You can read more on this topic in Collapsing Margins, by Adam Roberts.

Interesting Uses of Margins and Padding

Sometimes, you can use CSS margin and padding properties to solve a number of layout related issues. Here are a few examples.

Center elements within their parents

Centering block-level elements horizontally inside their parent is very easy with the help of the margin property. All you have to do is set the value of the margin-left and margin-right properties of the element to auto:

.child {
  margin: 10px auto;
}

In the following demo, you can see three instances of a parent element: the first one is set to be a block-level element, the second one to be an inline-block element, and the third one is a block-level element that has been floated to the right.

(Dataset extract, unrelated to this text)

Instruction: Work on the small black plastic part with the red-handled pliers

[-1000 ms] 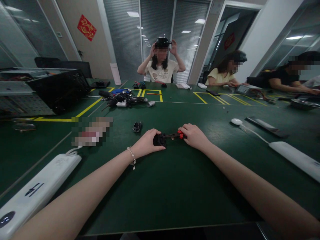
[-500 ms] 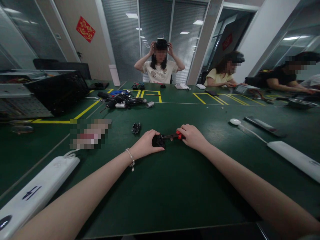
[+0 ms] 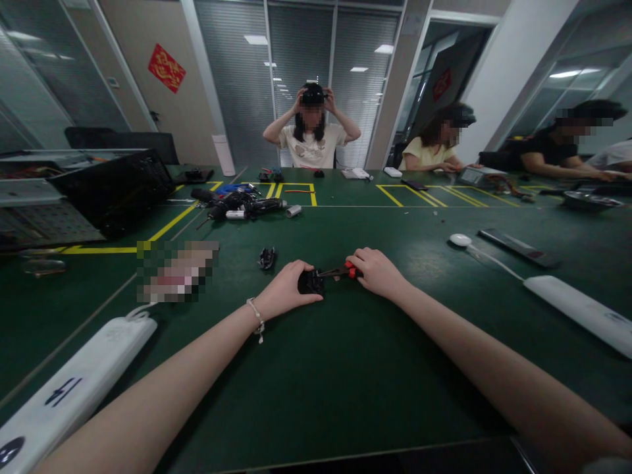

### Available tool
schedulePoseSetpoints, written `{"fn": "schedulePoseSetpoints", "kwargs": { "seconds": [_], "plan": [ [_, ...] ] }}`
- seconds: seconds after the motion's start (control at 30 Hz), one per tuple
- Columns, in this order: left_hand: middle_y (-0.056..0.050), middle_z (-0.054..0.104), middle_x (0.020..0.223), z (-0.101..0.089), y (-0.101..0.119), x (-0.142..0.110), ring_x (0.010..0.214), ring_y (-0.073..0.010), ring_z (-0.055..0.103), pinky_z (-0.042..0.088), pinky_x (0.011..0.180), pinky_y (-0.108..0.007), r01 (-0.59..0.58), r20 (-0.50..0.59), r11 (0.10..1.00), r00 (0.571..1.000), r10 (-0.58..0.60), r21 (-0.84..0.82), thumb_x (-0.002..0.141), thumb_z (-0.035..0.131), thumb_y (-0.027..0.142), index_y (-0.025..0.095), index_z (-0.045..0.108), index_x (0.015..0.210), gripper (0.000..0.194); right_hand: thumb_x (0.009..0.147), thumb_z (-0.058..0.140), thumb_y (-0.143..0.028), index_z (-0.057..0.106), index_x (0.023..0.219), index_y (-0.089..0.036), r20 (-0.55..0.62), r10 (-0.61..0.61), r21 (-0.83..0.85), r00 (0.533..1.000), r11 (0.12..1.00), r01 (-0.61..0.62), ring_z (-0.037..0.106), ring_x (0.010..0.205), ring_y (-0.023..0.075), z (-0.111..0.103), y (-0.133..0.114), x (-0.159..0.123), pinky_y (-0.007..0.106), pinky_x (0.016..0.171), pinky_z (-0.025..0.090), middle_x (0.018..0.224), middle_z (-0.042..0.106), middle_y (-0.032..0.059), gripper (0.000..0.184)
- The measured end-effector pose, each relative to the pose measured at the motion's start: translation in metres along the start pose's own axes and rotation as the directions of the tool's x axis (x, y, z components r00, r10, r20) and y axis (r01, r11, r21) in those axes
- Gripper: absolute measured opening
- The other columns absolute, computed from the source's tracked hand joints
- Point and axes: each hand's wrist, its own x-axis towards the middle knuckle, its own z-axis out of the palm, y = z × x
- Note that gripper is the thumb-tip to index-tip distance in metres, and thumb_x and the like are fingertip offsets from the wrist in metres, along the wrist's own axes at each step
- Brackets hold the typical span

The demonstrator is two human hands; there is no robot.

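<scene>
My left hand is closed round a small black plastic part, thumb at its near side and fingers at its far side. My right hand grips red-handled pliers. Their long dark jaws point left and reach the black part; whether they pinch anything on it is too small to tell. Another small black part lies on the green tabletop, beyond and left of my left hand.
White power strips lie at left and right. A white mouse-shaped object and a dark flat bar lie right. Tangled cables sit farther back, beside an opened computer case. People sit across the table.
The whole view has shifted slightly. Both hands keep their holds, and the plier jaws stay at the black part with little visible movement.
</scene>
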Motion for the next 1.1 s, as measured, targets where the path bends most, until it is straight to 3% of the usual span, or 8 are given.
{"fn": "schedulePoseSetpoints", "kwargs": {
  "seconds": [0.63,1.1],
  "plan": [
    [-0.006,0.052,0.105,0.0026,-0.0028,0.0007,0.1,-0.023,0.049,0.041,0.085,-0.036,-0.026,-0.014,1.0,1.0,0.026,0.012,0.062,0.064,0.05,0.019,0.047,0.106,0.057,0.064,0.054,-0.012,0.051,0.1,-0.015,-0.022,-0.01,-0.016,1.0,1.0,0.01,0.045,0.083,0.0206,0.0046,0.0013,-0.0006,0.032,0.071,0.036,0.092,0.053,0.0089,0.037],
    [-0.007,0.051,0.106,0.0001,-0.0003,-0.0004,0.098,-0.0244,0.05,0.042,0.082,-0.037,0.023,0.001,0.999,1.0,-0.023,-0.022,0.063,0.063,0.049,0.019,0.047,0.108,0.057,0.064,0.054,-0.012,0.051,0.101,-0.015,-0.023,-0.009,0.003,1.0,1.0,0.009,0.047,0.082,0.0205,0.0046,0.0011,-0.0012,0.033,0.071,0.038,0.092,0.053,0.0091,0.037]
  ]
}}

The child element results to be centered horizontally in all cases.

Using margin to space elements apart

A super cool (but often little-known) use of margins is to isolate elements from one another using margins. This is incredibly handy in many scenarios, such as when laying out Flexbox items. Take a look at the examples in the following CodePen demo.

See the Pen
Spacing Flex Items with Margin
by SitePoint (@SitePoint)
on CodePen.

In each case, we’re pushing one box away from the others using margin. This can be done with vertical spacing as well.

For more margin tips like this, check out Kevin Powell’s video on more amazing things you can do with auto margins.

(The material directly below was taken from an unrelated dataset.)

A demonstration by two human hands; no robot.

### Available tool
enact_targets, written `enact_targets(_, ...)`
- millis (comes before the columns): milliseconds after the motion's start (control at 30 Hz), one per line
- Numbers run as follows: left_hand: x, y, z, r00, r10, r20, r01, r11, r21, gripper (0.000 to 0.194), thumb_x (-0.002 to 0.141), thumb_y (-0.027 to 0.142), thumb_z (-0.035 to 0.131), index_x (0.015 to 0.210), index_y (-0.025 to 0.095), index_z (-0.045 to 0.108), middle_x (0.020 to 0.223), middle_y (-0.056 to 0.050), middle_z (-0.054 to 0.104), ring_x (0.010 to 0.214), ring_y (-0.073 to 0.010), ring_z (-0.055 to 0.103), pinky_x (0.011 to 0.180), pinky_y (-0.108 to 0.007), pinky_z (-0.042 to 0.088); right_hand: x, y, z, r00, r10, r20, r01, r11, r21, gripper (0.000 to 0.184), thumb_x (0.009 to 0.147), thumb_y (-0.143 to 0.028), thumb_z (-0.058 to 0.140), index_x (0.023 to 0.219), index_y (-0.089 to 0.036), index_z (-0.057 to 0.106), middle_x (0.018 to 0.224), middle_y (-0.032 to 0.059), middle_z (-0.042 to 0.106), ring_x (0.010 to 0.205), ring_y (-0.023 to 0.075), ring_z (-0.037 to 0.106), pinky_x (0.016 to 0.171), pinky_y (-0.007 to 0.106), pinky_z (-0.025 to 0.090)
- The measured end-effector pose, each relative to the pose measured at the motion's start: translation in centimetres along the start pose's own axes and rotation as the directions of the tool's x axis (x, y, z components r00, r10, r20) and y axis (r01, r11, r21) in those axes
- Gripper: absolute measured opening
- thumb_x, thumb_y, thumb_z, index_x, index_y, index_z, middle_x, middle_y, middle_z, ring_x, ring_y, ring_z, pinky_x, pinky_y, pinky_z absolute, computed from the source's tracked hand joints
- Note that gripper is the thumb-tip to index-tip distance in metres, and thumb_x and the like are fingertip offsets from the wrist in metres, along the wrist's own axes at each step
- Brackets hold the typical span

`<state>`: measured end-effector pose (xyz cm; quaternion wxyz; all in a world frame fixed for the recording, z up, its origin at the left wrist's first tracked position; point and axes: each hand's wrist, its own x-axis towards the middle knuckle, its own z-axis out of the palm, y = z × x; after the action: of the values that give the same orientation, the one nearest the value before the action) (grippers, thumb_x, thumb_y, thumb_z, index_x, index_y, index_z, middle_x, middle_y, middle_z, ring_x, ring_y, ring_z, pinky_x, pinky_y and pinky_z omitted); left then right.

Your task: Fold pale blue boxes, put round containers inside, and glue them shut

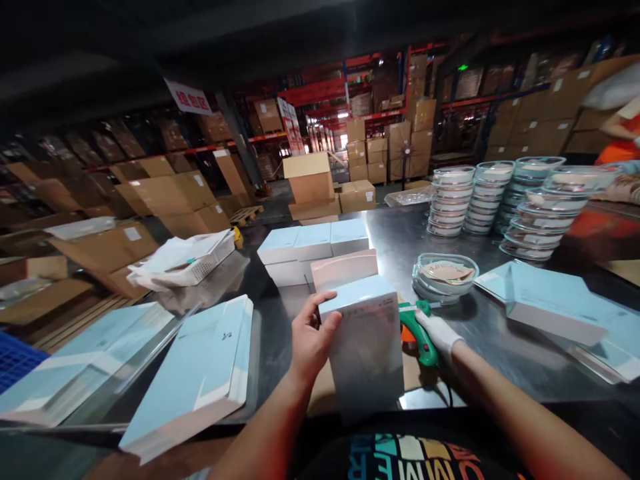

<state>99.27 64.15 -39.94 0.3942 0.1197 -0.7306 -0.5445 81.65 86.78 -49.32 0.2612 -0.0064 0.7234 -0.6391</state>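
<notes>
My left hand (310, 340) is closed round the left side of a pale blue and white box (367, 347), which stands upright near the table's front edge. My right hand (439, 333), in a white glove, grips a green glue gun (419, 328) just right of the box, its nozzle at the box's upper right edge. A brown cardboard sheet (411, 373) lies under the box. Behind the box stands a pinkish box (345, 268).
On the steel table (500, 333): a row of pale blue boxes (313, 243), stacked flat blue cartons at left (200, 373) and right (550, 303), a clear lidded dish (445, 275), stacks of such dishes (500, 197), a white basket (190, 260). A person in orange (620, 133) stands far right.
</notes>
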Motion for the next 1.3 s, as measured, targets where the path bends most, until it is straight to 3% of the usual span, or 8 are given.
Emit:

Maintaining image aspect ratios

Often, the images on a web page do not have a fixed aspect ratio. If you have to show all images with the same aspect ratio, CSS padding can help.

The trick is to set the height of the parent element to zero and its padding-top property to be equal to the value of the desired aspect ratio expressed as a percentage.

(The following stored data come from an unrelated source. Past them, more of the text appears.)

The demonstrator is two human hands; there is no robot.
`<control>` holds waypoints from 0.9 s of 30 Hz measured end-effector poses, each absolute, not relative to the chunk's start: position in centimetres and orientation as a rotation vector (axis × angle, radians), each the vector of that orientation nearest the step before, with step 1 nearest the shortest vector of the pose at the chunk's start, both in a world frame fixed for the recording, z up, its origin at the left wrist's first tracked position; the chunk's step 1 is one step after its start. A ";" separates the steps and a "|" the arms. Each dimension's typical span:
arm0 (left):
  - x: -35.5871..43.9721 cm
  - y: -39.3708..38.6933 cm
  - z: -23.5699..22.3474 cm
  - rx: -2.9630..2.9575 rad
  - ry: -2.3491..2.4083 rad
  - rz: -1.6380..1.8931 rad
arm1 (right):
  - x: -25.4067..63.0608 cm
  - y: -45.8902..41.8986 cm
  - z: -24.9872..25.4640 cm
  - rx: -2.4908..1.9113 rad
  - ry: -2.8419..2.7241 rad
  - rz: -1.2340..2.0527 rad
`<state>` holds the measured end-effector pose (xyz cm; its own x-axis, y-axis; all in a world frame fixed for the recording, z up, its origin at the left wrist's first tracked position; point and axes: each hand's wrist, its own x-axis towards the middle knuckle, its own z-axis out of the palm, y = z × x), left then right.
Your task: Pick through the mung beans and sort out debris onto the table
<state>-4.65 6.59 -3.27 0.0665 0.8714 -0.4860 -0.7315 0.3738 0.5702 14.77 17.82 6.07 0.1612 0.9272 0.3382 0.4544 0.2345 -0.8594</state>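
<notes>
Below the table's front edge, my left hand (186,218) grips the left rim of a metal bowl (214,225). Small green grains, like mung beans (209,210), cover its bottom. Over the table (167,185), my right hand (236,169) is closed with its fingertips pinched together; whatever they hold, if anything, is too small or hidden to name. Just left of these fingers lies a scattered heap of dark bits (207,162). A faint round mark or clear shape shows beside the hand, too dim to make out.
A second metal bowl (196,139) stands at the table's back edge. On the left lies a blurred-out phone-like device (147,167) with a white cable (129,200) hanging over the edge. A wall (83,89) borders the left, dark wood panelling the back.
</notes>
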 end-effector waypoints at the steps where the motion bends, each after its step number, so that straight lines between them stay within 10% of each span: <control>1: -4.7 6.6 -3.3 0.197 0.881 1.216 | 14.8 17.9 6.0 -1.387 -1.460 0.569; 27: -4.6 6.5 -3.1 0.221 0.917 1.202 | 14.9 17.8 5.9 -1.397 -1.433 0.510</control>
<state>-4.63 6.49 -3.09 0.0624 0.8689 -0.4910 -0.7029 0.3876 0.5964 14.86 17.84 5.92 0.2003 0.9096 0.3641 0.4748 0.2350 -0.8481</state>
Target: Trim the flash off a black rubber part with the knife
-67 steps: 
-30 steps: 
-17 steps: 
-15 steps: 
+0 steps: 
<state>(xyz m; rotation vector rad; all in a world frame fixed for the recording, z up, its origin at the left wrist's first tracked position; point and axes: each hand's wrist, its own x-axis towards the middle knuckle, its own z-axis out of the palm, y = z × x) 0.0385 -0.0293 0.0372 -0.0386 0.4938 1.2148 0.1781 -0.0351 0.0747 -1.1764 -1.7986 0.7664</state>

For example, an aspect ratio of 16:9 can be achieved by using padding: 56.25% 0 0 0. Here, the value 56.25 was obtained after calculating (9/16)*100. The same method can be used to calculate the percentage of padding for any other aspect ratio.

See the Pen
Maintaining Image Aspect Ratio
by SitePoint (@SitePoint)
on CodePen.

You can read more about this technique on How to Maintain Image Aspect Ratios in Responsive Web Design, by Craig Buckler. You can also read about newer ways to maintain aspect-ratio in our article on the new CSS aspect-ratio property.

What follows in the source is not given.